• [Collected data]

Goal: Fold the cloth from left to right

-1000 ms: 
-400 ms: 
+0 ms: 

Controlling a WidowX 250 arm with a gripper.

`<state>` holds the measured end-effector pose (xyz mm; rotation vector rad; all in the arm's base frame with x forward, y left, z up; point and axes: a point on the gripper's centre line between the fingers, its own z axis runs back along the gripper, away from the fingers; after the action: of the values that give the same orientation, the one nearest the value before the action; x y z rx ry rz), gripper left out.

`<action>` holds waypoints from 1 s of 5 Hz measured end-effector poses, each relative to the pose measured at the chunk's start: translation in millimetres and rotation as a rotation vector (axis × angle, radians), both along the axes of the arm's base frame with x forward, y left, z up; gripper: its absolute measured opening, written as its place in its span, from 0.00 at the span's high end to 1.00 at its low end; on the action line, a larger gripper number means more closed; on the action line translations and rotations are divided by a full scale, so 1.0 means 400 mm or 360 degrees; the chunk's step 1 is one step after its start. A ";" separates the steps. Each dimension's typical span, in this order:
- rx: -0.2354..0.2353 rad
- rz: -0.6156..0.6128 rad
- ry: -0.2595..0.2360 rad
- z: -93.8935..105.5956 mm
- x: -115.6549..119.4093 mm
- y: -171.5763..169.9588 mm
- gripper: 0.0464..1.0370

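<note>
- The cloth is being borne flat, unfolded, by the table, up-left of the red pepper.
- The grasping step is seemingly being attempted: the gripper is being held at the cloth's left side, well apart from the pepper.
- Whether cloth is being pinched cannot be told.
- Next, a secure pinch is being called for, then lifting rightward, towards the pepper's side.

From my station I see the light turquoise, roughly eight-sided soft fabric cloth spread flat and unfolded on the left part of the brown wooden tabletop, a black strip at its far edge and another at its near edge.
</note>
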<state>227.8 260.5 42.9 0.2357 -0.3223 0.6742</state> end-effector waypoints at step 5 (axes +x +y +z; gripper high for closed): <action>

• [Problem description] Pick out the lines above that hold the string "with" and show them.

• [Answer section]
Controlling a WidowX 250 arm with a gripper.
`<state>` holds the measured end-effector pose (xyz mm; rotation vector rad; all in the arm's base frame with x forward, y left, z up; point and axes: a point on the gripper's centre line between the fingers, its own z axis runs back along the gripper, away from the fingers; after the action: of the values that give the same orientation, the one nearest the value before the action; x y z rx ry rz), gripper left out.
`<action>` holds waypoints from 1 s of 5 Hz measured end-effector poses, each relative to the pose measured at the chunk's start: translation in millimetres and rotation as a rotation vector (axis × angle, radians), both along the axes of the arm's base frame with x forward, y left, z up; gripper: its absolute measured opening, written as its place in its span, from 0.00 at the span's high end to 1.00 at its low end; on the action line, a larger gripper number means more closed; on the action line translations and rotations are divided by a full scale, so 1.0 means 400 mm or 360 degrees; the chunk's step 1 is one step after its start. A ";" separates the steps. Each dimension's typical span, in this order:

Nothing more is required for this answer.